- **RAW DATA**:

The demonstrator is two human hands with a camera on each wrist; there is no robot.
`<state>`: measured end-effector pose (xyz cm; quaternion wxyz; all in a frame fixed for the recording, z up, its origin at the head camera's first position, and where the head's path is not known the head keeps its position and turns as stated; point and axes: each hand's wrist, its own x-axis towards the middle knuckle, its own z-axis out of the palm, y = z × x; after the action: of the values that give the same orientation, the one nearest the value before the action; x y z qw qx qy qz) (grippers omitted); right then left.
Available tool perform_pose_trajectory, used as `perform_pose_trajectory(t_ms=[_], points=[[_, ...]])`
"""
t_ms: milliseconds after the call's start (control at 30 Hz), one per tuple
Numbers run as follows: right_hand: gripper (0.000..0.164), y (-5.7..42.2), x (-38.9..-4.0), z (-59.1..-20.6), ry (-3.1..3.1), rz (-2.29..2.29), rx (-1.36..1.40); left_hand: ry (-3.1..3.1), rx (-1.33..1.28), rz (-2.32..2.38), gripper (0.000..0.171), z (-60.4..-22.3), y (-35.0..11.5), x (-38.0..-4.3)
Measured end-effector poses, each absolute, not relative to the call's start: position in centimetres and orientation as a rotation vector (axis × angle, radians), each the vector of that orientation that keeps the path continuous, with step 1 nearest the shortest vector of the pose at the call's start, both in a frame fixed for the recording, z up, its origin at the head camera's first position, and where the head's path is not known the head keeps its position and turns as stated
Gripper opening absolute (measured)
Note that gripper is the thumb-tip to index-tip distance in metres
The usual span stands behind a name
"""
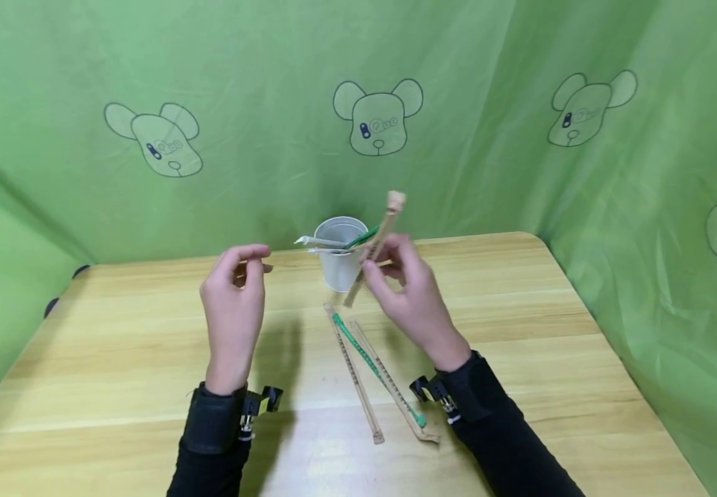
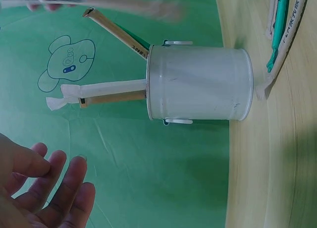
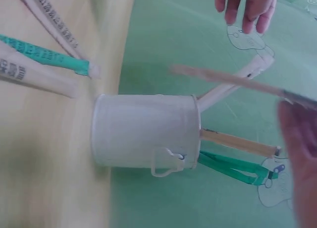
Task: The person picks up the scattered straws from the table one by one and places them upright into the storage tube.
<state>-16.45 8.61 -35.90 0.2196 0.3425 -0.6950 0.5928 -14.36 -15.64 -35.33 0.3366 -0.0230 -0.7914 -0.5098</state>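
Note:
My right hand point(image 1: 411, 293) pinches a brown paper-wrapped straw point(image 1: 386, 224) between thumb and fingers. It holds the straw tilted, beside and in front of a small white bucket point(image 1: 338, 274). Out of the bucket stick several wrapped straws, among them a white one point(image 2: 111, 88), a brown one point(image 3: 240, 142) and a green one point(image 3: 233, 168). To the left of the bucket my left hand point(image 1: 233, 304) hovers above the table with loosely bent fingers and holds nothing. In the left wrist view its fingers point(image 2: 64, 188) are spread a little.
On the wooden table point(image 1: 147, 386), in front of the bucket, lie a green wrapped straw point(image 1: 358, 348) and two brown ones, the left one point(image 1: 354, 379) apart and the right one point(image 1: 389, 376) overlapping the green. A green curtain point(image 1: 259, 172) with printed bear heads hangs close behind.

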Motion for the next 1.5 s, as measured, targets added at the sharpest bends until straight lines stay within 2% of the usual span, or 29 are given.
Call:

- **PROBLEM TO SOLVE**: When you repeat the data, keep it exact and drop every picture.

- **EXERCISE RESPONSE**:
The demonstrator is two human hands with a camera on each wrist; there is no robot.
`<state>`: measured end-effector pose (xyz cm; quaternion wxyz; all in a frame fixed for the recording, z up, its origin at the head camera's first position, and where the head's path is not known the head keeps its position and turns as stated; point and axes: each hand's wrist, its own x-axis towards the middle knuckle, its own z-axis out of the palm, y = z × x; after the action: of the values that give the same orientation, the one nearest the value before the action; x y z qw qx qy qz) (grippers omitted); right then left.
Available tool perform_pose_trajectory, used as `perform_pose_trajectory(t_ms=[_], points=[[_, ...]])`
"""
t_ms: milliseconds after the call's start (control at 30 Hz), one per tuple
Numbers run as follows: right_hand: gripper (0.000..0.164), y (-5.7..42.2), x (-38.9..-4.0), z (-59.1..-20.6), ry (-3.1..3.1), rz (-2.29..2.29), rx (-1.36..1.40); left_hand: ry (-3.1..3.1), rx (-1.33..1.28), rz (-2.32..2.38), gripper (0.000..0.171), z (-60.4..-22.3), y (-35.0..11.5), x (-38.0..-4.3)
Measured end-effector poses, each absolute, not relative to the call's start: position in centimetres and orientation as a rotation vector (axis × angle, radians), each the vector of that orientation that keeps the path continuous, with step 1 nearest the shortest vector of the pose at the call's start, both in a frame fixed for the recording, z up, its origin at the head camera's first position, and where the head's path is not known the head keeps its position and turns as stated
Gripper opening absolute (measured)
Note that gripper is the thumb-tip to index-tip distance in metres
The usual span stands behind a name
"""
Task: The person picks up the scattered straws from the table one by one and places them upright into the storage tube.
<state>-16.45 8.61 -35.90 0.2196 0.3425 -0.6950 0.5928 -14.36 -15.64 -35.33 0.3366 -0.0230 -0.7914 -0.5098</state>
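Note:
My right hand point(image 1: 411, 293) pinches a brown paper-wrapped straw point(image 1: 386, 224) between thumb and fingers. It holds the straw tilted, beside and in front of a small white bucket point(image 1: 338, 274). Out of the bucket stick several wrapped straws, among them a white one point(image 2: 111, 88), a brown one point(image 3: 240, 142) and a green one point(image 3: 233, 168). To the left of the bucket my left hand point(image 1: 233, 304) hovers above the table with loosely bent fingers and holds nothing. In the left wrist view its fingers point(image 2: 64, 188) are spread a little.
On the wooden table point(image 1: 147, 386), in front of the bucket, lie a green wrapped straw point(image 1: 358, 348) and two brown ones, the left one point(image 1: 354, 379) apart and the right one point(image 1: 389, 376) overlapping the green. A green curtain point(image 1: 259, 172) with printed bear heads hangs close behind.
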
Motion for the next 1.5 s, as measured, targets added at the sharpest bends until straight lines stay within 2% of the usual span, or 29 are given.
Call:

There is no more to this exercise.